- Opening Delimiter -
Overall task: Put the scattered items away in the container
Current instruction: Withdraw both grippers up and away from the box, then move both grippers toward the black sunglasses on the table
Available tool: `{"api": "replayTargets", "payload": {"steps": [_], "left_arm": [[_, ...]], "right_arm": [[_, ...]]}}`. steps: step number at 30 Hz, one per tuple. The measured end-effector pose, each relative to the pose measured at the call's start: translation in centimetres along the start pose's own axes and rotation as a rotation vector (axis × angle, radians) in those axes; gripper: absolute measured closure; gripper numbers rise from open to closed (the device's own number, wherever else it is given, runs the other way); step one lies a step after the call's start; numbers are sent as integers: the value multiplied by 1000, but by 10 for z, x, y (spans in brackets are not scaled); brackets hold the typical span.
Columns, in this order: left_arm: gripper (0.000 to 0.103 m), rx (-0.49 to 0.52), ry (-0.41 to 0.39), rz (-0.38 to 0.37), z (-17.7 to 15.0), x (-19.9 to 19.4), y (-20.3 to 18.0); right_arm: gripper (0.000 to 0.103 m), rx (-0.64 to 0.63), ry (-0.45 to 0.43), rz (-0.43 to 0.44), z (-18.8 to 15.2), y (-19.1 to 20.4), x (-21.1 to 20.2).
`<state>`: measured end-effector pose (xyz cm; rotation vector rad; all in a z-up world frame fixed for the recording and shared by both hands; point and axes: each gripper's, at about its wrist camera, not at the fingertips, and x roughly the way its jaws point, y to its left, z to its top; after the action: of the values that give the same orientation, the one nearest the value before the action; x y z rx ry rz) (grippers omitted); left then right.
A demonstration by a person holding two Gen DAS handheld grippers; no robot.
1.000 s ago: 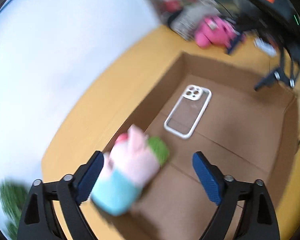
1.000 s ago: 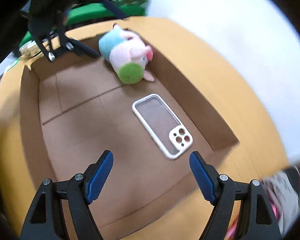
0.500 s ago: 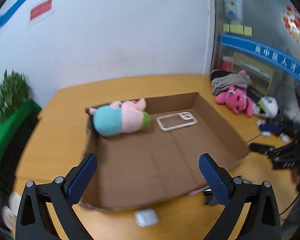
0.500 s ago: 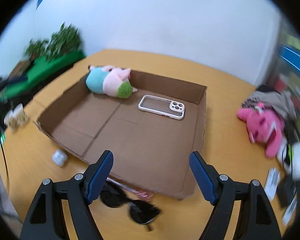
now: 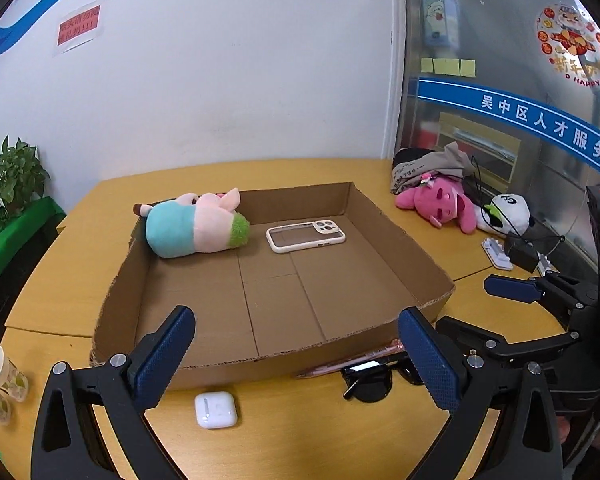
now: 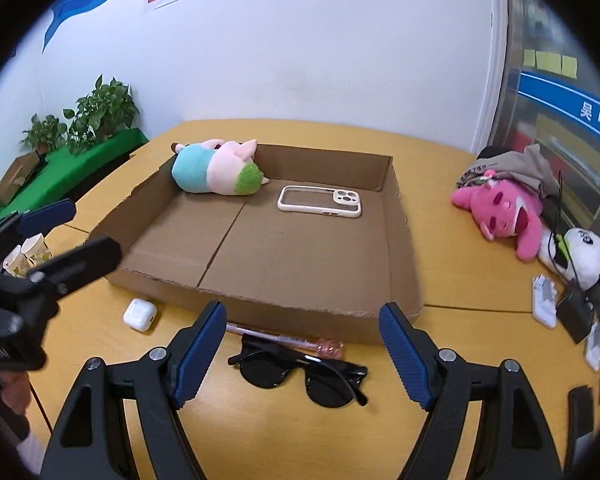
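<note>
A shallow cardboard box (image 5: pixel 428 270) (image 6: pixel 400 240) sits on the wooden table. Inside lie a pink, teal and green plush (image 5: pixel 194 226) (image 6: pixel 216 172) at the back left and a white phone case (image 5: pixel 306 236) (image 6: pixel 320 202). In front of the box lie a white earbud case (image 5: pixel 216 410) (image 6: pixel 140 314), black sunglasses (image 5: pixel 368 380) (image 6: pixel 300 374) and a pink pen (image 5: pixel 348 362) (image 6: pixel 284 338). My left gripper (image 5: pixel 296 360) is open and empty near the front edge. My right gripper (image 6: pixel 302 354) is open and empty above the sunglasses.
A pink plush (image 5: pixel 440 204) (image 6: pixel 504 212), a panda plush (image 5: pixel 504 212) (image 6: pixel 576 256) and folded clothes (image 5: pixel 432 166) lie at the table's right. Paper cups (image 5: pixel 0 384) (image 6: pixel 28 256) stand at the left. Potted plants (image 6: pixel 100 112) stand on a green shelf.
The plush was let go in the box. Both grippers pulled back from over the box to the table's near side, bringing the earbud case, sunglasses and pen into view.
</note>
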<state>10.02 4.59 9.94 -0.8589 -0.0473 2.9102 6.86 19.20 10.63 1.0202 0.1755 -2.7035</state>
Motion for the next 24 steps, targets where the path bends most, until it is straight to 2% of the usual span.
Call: {"api": "replayTargets", "payload": {"steps": [12, 16, 24], "left_arm": [[0, -83, 31, 9, -40, 9, 12], [0, -143, 44, -17, -48, 7, 25], [0, -148, 66, 26, -60, 5, 43]], "right_arm": [[24, 4, 21, -3, -28, -1, 17], [24, -20, 29, -21, -36, 5, 23], [24, -2, 30, 41, -45, -2, 29]]}}
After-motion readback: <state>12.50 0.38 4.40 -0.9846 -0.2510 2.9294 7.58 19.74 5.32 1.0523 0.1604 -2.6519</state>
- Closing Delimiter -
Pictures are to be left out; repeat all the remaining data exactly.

### Answer for the task
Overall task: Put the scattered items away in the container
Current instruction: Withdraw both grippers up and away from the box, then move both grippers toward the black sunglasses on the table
Available tool: `{"api": "replayTargets", "payload": {"steps": [_], "left_arm": [[_, ...]], "right_arm": [[_, ...]]}}`. steps: step number at 30 Hz, one per tuple. The measured end-effector pose, each relative to the pose measured at the call's start: translation in centimetres along the start pose's own axes and rotation as a rotation vector (axis × angle, radians) in those axes; gripper: absolute measured closure; gripper numbers rise from open to closed (the device's own number, wherever else it is given, runs the other way); step one lies a step after the call's start; numbers are sent as integers: the value multiplied by 1000, but by 10 for z, x, y (spans in brackets are not scaled); brackets hold the typical span.
Columns, in this order: left_arm: gripper (0.000 to 0.103 m), rx (-0.49 to 0.52), ry (-0.41 to 0.39), rz (-0.38 to 0.37), z (-17.7 to 15.0), x (-19.9 to 19.4), y (-20.3 to 18.0); right_arm: gripper (0.000 to 0.103 m), rx (-0.64 to 0.63), ry (-0.45 to 0.43), rz (-0.43 to 0.44), z (-18.8 to 15.2), y (-19.1 to 20.4), x (-21.1 to 20.2).
`<state>`: measured end-effector pose (xyz cm; rotation vector rad; all in a z-up world frame fixed for the recording and shared by both hands; point and axes: each gripper's, at about its wrist camera, not at the fingertips, and x roughly the way its jaws point, y to its left, z to its top; after the action: of the values that give the same orientation, the one nearest the value before the action; x y z rx ry rz) (grippers omitted); left then right.
A demonstration by a person holding two Gen DAS handheld grippers; no robot.
1.000 s ago: 
1.000 s ago: 
0.500 s ago: 
0.500 s ago: 
now: 
now: 
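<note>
A shallow cardboard box (image 5: pixel 428 270) (image 6: pixel 400 240) sits on the wooden table. Inside lie a pink, teal and green plush (image 5: pixel 194 226) (image 6: pixel 216 172) at the back left and a white phone case (image 5: pixel 306 236) (image 6: pixel 320 202). In front of the box lie a white earbud case (image 5: pixel 216 410) (image 6: pixel 140 314), black sunglasses (image 5: pixel 368 380) (image 6: pixel 300 374) and a pink pen (image 5: pixel 348 362) (image 6: pixel 284 338). My left gripper (image 5: pixel 296 360) is open and empty near the front edge. My right gripper (image 6: pixel 302 354) is open and empty above the sunglasses.
A pink plush (image 5: pixel 440 204) (image 6: pixel 504 212), a panda plush (image 5: pixel 504 212) (image 6: pixel 576 256) and folded clothes (image 5: pixel 432 166) lie at the table's right. Paper cups (image 5: pixel 0 384) (image 6: pixel 28 256) stand at the left. Potted plants (image 6: pixel 100 112) stand on a green shelf.
The plush was let go in the box. Both grippers pulled back from over the box to the table's near side, bringing the earbud case, sunglasses and pen into view.
</note>
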<state>10.02 4.59 9.94 -0.8589 -0.0473 2.9102 6.86 19.20 10.63 1.0202 0.1755 -2.7035</state>
Motion for the next 24 steps, targets where the path bends most, until it is straight to 2% of the usual span.
Call: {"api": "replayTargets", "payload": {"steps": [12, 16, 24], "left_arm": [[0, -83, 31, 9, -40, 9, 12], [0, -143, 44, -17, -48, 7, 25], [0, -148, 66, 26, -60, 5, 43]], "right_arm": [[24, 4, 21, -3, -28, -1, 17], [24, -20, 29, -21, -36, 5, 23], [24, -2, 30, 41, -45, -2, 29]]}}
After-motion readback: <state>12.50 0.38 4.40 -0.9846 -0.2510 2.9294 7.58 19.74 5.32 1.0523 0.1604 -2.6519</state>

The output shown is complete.